- Born: Christopher North Renquist February 6, 1969 (age 57)
- Origin: Austin, Texas
- Genres: Jazz classical rock
- Occupations: Composer, Songwriter, Multi-instrumentalist, Conductor, Educator
- Instruments: Electric bass, double bass, acoustic guitar, electric guitar, harmonica, piano, sitar, guitarviol, harpejji

= Christopher North (composer) =

American composer and musician

Christopher North Renquist (born February 6, 1969), known professionally as Christopher North, is an American composer, songwriter, multi-instrumentalist musician, conductor, producer, and educator. Working most notably as a film composer, he has also composed and written for orchestra, theater, and dance, His songs are heard around the globe on children's television, in films, on radio, and on streaming platforms. North has conducted at Carnegie Hall, sang at Lincoln Center and played in Broadway theater as a bassist and guitarist.

==Biography==
Sources:

Born Christopher North Renquist in Austin, Texas, on February 6, 1969, Christopher North is a multi-instrumental composer and singer-songwriter based in New York City. As a composer his works have been performed at venues in Europe (London, Berlin and Edinburgh) and the US (Texas, California, Illinois, Ohio, Hawaii and New York) including collaborations with filmmakers (Tribeca, Big Apple and SXSW Film Festivals), theater companies (including Workshop Theater, NY and Edinburgh Fringe), choreographers (Wave Hill, Joyce SOHO) and concerts including the 92nd Street Y. His children's songs can be heard on the Disney Channel and Noggin, where he wrote songs for Oobi.

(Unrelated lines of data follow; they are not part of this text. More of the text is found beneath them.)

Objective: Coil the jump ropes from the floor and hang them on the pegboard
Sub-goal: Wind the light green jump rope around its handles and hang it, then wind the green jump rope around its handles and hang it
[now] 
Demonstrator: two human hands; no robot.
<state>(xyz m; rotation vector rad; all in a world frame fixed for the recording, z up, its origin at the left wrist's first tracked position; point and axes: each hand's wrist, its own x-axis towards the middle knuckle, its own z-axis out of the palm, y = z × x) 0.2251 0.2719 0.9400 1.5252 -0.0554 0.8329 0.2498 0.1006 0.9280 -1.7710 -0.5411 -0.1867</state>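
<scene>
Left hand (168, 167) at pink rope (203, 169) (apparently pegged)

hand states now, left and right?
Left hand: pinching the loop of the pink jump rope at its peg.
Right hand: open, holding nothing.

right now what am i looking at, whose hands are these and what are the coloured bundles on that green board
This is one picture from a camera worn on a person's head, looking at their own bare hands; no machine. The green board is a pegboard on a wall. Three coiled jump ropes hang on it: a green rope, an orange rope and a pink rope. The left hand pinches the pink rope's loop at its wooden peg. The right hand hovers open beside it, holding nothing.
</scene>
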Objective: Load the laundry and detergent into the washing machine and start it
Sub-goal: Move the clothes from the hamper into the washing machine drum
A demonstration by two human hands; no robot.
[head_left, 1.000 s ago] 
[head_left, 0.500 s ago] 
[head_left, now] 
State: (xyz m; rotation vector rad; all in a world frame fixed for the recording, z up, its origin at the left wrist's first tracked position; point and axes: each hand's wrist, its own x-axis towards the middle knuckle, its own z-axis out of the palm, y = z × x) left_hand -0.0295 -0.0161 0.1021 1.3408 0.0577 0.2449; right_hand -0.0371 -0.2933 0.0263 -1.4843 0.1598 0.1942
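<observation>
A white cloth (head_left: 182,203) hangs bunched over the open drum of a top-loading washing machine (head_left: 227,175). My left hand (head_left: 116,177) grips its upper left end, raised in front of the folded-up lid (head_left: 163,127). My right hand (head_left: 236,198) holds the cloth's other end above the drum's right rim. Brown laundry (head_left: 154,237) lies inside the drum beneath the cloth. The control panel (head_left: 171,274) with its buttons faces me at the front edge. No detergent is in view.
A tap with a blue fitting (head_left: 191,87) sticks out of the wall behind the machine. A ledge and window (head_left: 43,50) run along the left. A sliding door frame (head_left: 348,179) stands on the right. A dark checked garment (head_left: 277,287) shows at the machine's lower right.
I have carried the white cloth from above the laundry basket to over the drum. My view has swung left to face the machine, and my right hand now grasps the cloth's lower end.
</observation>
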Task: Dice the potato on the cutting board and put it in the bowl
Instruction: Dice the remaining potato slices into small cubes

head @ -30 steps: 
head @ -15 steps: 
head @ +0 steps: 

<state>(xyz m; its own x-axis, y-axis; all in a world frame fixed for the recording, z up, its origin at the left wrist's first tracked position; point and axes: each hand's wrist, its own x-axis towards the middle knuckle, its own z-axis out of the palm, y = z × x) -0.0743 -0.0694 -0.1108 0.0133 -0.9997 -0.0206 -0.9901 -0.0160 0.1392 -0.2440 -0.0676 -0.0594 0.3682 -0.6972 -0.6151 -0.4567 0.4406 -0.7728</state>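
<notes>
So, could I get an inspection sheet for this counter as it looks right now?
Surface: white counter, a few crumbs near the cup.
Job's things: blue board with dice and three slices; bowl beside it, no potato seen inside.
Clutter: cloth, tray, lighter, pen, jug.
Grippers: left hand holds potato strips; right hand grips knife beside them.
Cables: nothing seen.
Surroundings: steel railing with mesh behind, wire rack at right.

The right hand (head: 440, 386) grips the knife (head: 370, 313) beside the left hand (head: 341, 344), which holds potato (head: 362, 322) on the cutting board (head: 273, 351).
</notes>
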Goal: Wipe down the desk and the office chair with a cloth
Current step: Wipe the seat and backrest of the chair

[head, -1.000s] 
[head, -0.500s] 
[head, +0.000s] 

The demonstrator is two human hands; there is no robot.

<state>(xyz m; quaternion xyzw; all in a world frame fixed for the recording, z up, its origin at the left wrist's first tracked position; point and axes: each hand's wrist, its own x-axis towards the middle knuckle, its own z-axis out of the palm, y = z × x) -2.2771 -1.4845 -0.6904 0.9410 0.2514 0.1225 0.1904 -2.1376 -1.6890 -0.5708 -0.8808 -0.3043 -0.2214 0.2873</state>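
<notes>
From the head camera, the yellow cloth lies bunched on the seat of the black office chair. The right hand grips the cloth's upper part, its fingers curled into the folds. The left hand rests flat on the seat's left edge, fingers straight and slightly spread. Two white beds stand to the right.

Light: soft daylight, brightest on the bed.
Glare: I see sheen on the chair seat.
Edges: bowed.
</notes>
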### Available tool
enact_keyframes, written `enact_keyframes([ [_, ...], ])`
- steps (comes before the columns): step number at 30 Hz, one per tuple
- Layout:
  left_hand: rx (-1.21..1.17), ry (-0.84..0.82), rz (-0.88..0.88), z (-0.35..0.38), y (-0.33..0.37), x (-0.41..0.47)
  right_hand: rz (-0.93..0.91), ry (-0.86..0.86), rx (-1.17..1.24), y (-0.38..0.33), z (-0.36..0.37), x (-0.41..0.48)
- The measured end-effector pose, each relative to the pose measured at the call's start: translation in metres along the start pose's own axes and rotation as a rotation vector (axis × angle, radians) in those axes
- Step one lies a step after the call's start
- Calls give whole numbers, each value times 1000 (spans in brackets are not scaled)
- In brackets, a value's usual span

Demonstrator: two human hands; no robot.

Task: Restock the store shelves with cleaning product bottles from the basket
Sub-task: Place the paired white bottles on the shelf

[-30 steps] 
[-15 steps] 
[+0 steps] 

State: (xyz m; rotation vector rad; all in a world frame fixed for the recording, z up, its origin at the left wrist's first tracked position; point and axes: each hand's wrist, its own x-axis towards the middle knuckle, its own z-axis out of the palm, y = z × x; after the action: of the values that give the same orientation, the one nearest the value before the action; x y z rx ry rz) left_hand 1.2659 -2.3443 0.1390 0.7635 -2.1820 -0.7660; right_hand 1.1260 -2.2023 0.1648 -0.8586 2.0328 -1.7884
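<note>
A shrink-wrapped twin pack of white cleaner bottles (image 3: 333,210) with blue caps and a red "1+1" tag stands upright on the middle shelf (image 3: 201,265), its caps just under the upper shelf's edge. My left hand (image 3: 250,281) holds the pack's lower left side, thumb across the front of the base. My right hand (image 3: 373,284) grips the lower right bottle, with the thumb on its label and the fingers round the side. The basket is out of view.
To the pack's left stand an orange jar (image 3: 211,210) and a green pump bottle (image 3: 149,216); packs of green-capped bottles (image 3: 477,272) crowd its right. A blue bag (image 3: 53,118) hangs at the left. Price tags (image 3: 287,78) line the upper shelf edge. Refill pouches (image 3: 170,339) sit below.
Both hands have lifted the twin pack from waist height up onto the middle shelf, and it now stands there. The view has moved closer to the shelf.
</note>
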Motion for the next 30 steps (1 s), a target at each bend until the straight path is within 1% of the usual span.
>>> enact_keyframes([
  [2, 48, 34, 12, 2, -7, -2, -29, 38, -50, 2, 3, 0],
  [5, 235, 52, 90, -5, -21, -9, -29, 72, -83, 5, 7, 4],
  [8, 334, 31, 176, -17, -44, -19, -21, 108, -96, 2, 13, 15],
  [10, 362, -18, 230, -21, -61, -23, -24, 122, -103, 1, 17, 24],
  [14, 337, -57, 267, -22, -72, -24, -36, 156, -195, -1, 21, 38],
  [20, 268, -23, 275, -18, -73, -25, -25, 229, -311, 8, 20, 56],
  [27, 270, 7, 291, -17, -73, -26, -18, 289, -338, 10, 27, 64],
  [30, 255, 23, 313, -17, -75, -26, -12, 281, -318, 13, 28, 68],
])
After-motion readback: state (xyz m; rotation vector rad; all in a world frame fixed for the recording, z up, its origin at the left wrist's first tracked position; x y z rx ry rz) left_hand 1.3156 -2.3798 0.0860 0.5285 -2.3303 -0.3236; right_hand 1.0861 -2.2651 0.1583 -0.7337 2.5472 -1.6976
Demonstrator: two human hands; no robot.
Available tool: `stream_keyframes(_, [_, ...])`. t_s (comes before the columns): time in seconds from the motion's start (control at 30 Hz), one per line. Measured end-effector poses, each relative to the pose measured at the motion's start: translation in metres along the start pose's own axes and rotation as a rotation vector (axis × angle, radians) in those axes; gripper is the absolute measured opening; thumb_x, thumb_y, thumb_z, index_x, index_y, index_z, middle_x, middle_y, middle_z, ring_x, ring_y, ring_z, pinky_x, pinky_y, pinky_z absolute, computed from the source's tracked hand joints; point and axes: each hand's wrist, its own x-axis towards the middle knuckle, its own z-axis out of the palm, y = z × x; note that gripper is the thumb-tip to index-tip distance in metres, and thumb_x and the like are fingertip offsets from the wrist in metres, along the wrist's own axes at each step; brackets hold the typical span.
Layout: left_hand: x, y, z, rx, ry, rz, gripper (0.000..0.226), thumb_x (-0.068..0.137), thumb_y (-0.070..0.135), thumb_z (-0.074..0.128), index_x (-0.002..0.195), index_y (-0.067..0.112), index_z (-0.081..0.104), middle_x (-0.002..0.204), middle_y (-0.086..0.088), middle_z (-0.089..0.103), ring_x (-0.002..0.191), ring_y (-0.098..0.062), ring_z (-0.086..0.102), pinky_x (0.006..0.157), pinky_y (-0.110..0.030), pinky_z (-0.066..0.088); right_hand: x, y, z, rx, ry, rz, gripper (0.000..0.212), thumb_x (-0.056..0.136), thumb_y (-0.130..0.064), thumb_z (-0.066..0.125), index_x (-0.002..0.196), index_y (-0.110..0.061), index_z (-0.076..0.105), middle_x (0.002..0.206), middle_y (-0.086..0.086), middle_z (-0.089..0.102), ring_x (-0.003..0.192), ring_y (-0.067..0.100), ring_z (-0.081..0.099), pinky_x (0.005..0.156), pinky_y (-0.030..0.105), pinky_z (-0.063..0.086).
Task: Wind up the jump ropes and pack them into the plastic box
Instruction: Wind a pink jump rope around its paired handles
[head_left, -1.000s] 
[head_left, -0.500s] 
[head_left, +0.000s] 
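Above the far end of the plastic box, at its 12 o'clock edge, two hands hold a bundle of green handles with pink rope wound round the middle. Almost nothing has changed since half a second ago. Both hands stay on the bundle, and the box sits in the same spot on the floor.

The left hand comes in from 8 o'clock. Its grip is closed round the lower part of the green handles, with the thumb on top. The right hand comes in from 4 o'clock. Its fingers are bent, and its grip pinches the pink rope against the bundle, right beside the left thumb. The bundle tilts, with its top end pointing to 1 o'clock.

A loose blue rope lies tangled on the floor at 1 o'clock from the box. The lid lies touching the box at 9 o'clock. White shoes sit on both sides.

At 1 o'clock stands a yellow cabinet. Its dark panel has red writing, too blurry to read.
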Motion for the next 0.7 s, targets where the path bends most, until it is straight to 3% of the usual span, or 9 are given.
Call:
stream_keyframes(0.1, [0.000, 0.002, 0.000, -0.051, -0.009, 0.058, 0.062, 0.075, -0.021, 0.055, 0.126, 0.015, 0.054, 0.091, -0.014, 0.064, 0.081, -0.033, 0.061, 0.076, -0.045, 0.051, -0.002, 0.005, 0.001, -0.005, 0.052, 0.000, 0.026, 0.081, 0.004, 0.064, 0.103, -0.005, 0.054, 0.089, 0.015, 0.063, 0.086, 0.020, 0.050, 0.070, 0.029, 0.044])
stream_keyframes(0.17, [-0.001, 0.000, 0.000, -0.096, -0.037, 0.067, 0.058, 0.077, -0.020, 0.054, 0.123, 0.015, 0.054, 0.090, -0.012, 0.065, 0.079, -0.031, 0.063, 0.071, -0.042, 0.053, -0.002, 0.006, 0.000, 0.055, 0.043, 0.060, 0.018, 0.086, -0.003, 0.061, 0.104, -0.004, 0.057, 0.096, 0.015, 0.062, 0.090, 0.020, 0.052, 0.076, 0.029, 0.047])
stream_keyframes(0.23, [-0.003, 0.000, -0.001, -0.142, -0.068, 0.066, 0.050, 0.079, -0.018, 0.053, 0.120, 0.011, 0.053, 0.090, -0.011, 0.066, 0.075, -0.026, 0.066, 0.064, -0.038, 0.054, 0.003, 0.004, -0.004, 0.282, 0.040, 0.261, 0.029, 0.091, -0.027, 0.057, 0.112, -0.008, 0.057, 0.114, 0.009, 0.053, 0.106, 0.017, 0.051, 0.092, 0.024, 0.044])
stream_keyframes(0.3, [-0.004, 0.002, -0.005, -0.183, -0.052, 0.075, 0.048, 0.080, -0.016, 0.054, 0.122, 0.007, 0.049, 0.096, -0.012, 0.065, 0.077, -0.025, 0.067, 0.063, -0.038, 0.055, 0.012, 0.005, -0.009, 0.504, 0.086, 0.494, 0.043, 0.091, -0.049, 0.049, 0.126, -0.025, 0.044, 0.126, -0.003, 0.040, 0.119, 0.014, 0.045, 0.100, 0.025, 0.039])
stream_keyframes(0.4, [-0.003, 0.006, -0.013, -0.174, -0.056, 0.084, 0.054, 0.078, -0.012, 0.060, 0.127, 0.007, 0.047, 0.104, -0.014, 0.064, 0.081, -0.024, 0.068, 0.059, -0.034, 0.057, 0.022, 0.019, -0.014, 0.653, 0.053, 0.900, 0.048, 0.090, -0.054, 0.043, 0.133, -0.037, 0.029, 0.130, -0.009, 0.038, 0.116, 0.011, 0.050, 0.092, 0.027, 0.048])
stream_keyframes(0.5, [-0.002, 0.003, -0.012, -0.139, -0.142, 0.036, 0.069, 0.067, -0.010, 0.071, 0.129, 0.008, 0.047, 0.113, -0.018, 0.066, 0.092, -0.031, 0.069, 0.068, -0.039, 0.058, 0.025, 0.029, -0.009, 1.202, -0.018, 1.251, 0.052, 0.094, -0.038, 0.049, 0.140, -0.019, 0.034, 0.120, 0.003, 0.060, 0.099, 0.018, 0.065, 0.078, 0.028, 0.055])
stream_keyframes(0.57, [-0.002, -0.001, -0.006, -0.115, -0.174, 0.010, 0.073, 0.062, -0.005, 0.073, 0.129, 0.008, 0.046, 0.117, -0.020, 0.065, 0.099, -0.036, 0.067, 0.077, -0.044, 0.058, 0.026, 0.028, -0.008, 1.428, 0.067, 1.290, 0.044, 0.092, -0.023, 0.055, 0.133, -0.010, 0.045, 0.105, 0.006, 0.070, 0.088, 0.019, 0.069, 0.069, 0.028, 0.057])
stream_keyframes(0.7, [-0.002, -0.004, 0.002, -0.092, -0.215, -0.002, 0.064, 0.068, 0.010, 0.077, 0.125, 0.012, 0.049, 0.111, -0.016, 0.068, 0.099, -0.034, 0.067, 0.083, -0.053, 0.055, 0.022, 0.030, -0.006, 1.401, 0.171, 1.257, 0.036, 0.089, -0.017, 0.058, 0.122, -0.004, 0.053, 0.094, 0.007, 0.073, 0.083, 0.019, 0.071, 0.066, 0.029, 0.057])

As a genre-crossing musician, North has performed and recorded with an eclectic array of artists and ensembles. He has played bass with Quincy Jones, the Chicks, Rosanne Cash, various symphony orchestras as well on Broadway in The Lion King and Spring Awakening. He has sung with the New York Philharmonic (including the 3 Grammy Award–winning John Adams' "On the Transmigration of Souls") and for Stephen Sondheim ("Frogs" with Nathan Lane). He has performed at venues including Lincoln Center, Carnegie Hall, CBGB's and Madison Square Garden. He has performed on national TV (including Live with Regis and Kelly and Live at Lincoln Center), and been heard on the radio (NPR, WNYC) and commercials (including Visa and Tide). He has recorded and performed extensively as a multi-instrumentalist (guitar, keyboards, harmonica, etc.) As a multi-instrumentalist, he plays traditional instruments as well as newly created boutique instruments, including the Marcodi Harpejji, the Guitarviol, the Slaperoo, the Suzuki Andes 25, bass Ukulele, Cello Banjo, a ROLI Rise, and a Veillette Gryphon. He has produced and released two albums, Opus Zero, a classical album featuring chamber music and art songs, and De La Sur, an eclectic rock/soul album. He has done sound design and music for The Forever Waltz by Glyn Maxwell, the score for Angelica Torn's Lucky Days and various projects with writer and director Matthew Miele, finishing the feature-length film Everything's Jake in 2006 and Eavesdrop in September 2007. His scores and albums feature world-class NYC musicians (Eroica Trio, Ethel (string quartet), Andy Middleton, Carol Emanuel).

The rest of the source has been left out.